Starring Adam Scott, David Wilmot, Florence Ordesh

Directed by Damian McCarthy

Black Bear/Neon – in Cinemas now

An American writer of cult historical sagas visits the Irish hotel where his deceased parents spent their honeymoon to scatter their ashes, dismissing the rumours that the building is haunted by a witch as hokum…

It’s a brave filmmaker (that’ll be ‘brave’ in the Yes Minister sense of the word) who has the cajones to call their movie Hokum. Talk about tempting fate. But it’s to writer director Damian McCarthy’s credit that he did. This is a deceptively skillful 107 minutes of horror cinema.

As the story kicks into gear, the cinemagoer can be forgiven for thinking that we are in conventional, rather old fashioned and even ‘hokey’ haunted house folk horror territory. But when the extended opening act ends with a truly surprising character left turn for our central protagonist, Ohm Bauman, it’s time to sit up and pay attention. Indeed Ohm (surely no coincidence, also a unit of resistance), as played by the brilliant Adam Scott (of Severance fame) is in some respects doubling as an emotional antagonist, and we can see the complex inner journey on which he must embark in order to purge the poison from his writing, and his soul.

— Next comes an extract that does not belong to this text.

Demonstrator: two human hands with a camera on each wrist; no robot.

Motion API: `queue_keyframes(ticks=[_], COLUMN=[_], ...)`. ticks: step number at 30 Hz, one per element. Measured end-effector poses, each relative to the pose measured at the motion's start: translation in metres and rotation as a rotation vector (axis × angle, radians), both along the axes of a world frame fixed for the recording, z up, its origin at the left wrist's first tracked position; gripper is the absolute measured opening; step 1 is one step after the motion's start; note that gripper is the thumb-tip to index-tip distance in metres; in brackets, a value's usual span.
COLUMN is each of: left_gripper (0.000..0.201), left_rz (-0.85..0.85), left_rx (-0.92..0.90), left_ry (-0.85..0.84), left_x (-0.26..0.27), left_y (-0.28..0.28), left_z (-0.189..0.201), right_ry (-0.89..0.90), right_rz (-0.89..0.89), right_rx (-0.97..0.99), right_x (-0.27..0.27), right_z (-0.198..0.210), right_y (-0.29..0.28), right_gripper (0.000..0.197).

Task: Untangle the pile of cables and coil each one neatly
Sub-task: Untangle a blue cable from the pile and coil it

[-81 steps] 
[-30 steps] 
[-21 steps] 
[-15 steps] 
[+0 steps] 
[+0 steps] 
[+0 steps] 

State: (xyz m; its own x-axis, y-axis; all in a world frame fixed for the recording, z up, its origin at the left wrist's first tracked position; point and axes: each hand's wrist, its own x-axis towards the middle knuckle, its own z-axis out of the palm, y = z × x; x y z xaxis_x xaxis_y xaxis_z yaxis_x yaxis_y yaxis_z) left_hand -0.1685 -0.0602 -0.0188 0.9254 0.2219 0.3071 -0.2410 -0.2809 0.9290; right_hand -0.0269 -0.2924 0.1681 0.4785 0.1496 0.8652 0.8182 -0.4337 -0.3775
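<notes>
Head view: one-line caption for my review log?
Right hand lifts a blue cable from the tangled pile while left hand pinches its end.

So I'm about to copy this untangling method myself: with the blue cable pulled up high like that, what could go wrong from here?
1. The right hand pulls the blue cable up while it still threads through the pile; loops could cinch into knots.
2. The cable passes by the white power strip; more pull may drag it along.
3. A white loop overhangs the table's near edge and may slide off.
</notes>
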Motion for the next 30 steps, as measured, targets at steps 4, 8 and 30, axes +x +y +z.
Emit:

Having set us on this course, McCarthy takes the story away from horror in some respects. The middle act is actually a domestic thriller of sorts – as Ohm searches for a missing barmaid, Fiona (Florence Ordesh) – before the two genres are brought together with the help of Jerry, the crazy guy from the woods, off his head on magic mushrooms, believably and engagingly played by an excellent David Wilmot.

So is the hotel really haunted by an ancient Irish witch? I couldn’t possibly comment, but McCarthy’s resolution to the question driving the horror engine of the story is an ingenious one. And like all the very best horror, the answers actually lie within the protagonist’s quest to find emotional peace. Speaking as a writer who has often attempted to resolve my personal issues – consciously or unconsciously – through my professional scribblings, I found the end point of Ohm’s journey to be both truthful and genuinely moving.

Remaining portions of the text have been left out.